Center for Medical Genetics, Universiteit Antwerpen, Antwerpen, Belgium.
Prenat Diagn. 2020 Sep;40(10):1272-1283. doi: 10.1002/pd.5751. Epub 2020 Jun 24.
Belgian genetic centers established a database containing data on all chromosomal microarrays performed in a prenatal context. A study was initiated to evaluate postnatal development in children diagnosed prenatally with a non-benign copy number variant (CNV).
All children diagnosed with a prenatally detected non-benign CNV in a Belgian genetic center between May 2013 and February 2015 were included in the patient population. The control population consisted of children who had undergone an invasive procedure during pregnancy, with no or only benign CNVs. Child development was evaluated at 36 months using three (3) questionnaires: Ages and Stages Questionnaire Third edition, Ages and Stages Questionnaire Social-Emotional Second Edition and a general questionnaire.
A significant difference in communication and personal-social development was detected between children with a reported susceptibility CNV and both children with an unreported susceptibility CNV and the control population. The outcome of children with a particular CNV is discussed in a case-by-case manner.

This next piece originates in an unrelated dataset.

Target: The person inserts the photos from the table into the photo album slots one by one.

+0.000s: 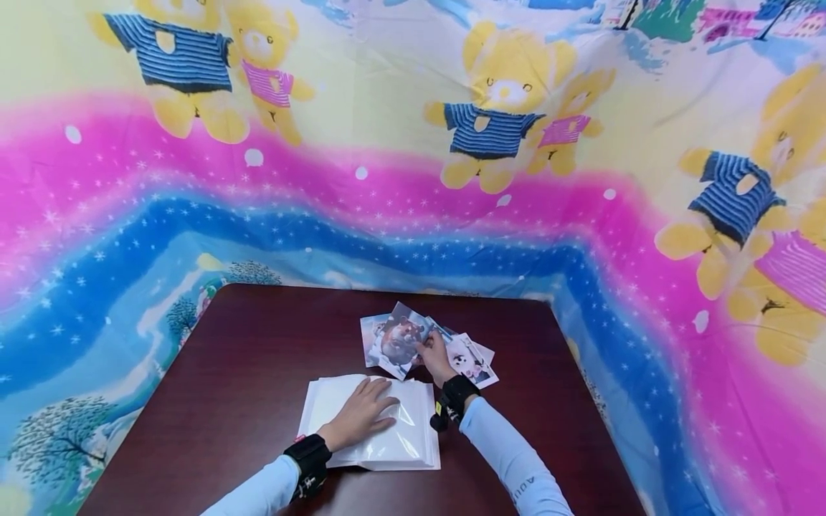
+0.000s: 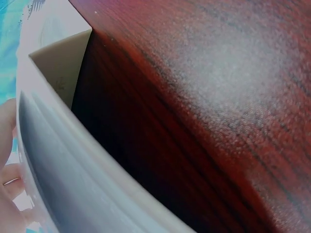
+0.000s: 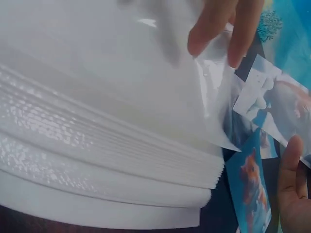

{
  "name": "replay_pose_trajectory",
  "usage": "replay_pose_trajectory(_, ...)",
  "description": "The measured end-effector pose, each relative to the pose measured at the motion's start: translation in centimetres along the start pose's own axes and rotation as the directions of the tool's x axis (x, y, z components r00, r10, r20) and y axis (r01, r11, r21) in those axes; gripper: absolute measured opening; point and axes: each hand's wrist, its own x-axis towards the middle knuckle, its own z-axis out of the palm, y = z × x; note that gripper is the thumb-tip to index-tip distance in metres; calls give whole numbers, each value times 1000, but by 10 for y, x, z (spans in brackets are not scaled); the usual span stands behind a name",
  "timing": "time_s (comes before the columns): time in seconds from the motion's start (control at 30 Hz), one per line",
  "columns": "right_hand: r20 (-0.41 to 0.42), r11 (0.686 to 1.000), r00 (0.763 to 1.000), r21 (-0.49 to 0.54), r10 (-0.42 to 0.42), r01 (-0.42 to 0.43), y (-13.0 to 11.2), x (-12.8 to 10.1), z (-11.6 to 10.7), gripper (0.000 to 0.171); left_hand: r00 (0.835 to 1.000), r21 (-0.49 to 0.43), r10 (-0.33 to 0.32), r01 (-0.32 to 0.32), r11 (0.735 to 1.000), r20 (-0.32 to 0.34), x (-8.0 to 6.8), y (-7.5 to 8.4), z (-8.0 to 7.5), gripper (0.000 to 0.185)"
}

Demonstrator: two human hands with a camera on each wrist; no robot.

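On the dark wooden table (image 1: 258,344), the left hand (image 1: 361,416) lies flat with straight fingers (image 3: 209,29) on a stack of clear plastic sleeves (image 1: 387,437), pressing its top sheet. Just beyond, the right hand (image 1: 435,358) pinches a printed photo (image 1: 400,340) and lifts its edge from the loose pile of photos (image 1: 474,362) spread beside the stack. The print seems to show a furry animal, though it is blurred.
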Motion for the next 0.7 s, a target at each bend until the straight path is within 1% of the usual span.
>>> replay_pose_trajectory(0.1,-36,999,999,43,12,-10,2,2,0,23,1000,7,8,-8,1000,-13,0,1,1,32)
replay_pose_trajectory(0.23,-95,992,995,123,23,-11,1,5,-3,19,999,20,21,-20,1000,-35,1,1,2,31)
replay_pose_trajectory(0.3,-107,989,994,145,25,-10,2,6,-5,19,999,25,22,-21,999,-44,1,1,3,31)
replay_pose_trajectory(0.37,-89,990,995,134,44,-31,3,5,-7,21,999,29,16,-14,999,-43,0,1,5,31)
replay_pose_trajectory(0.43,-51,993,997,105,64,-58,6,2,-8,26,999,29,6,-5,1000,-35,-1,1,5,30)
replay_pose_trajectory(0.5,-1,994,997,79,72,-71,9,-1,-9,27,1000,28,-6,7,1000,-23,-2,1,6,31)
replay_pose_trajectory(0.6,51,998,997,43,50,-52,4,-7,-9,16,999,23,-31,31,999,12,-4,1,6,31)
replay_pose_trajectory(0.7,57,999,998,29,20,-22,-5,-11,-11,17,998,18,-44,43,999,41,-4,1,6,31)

Our postnatal follow-up project of children with a prenatally detected non-benign CNV is the first nationwide project of its kind. A higher number of cases for each CNV category is however needed to confirm our findings.
比利时遗传中心建立了一个数据库,其中包含所有在产前环境下进行的染色体微阵列的数据。本研究旨在评估产前诊断为非良性拷贝数变异(CNV)的儿童的产后发育情况。
所有 2013 年 5 月至 2015 年 2 月期间在比利时遗传中心产前诊断为非良性 CNV 的儿童均纳入患者人群。对照组由在怀孕期间接受过侵入性检查但无 CNV 或仅为良性 CNV 的儿童组成。使用三个(3)问卷在 36 个月时评估儿童的发育情况:年龄与阶段问卷第三版、年龄与阶段问卷社会情感第二版和一般问卷。
在报告的易感性 CNV 儿童与未报告的易感性 CNV 儿童和对照组儿童之间,在沟通和个人-社会发展方面存在显著差异。特定 CNV 的儿童的结果以个案方式进行讨论。
我们对产前检测到非良性 CNV 的儿童进行的产后随访项目是同类项目中的首例全国性项目。然而,需要为每个 CNV 类别增加更多的病例来确认我们的发现。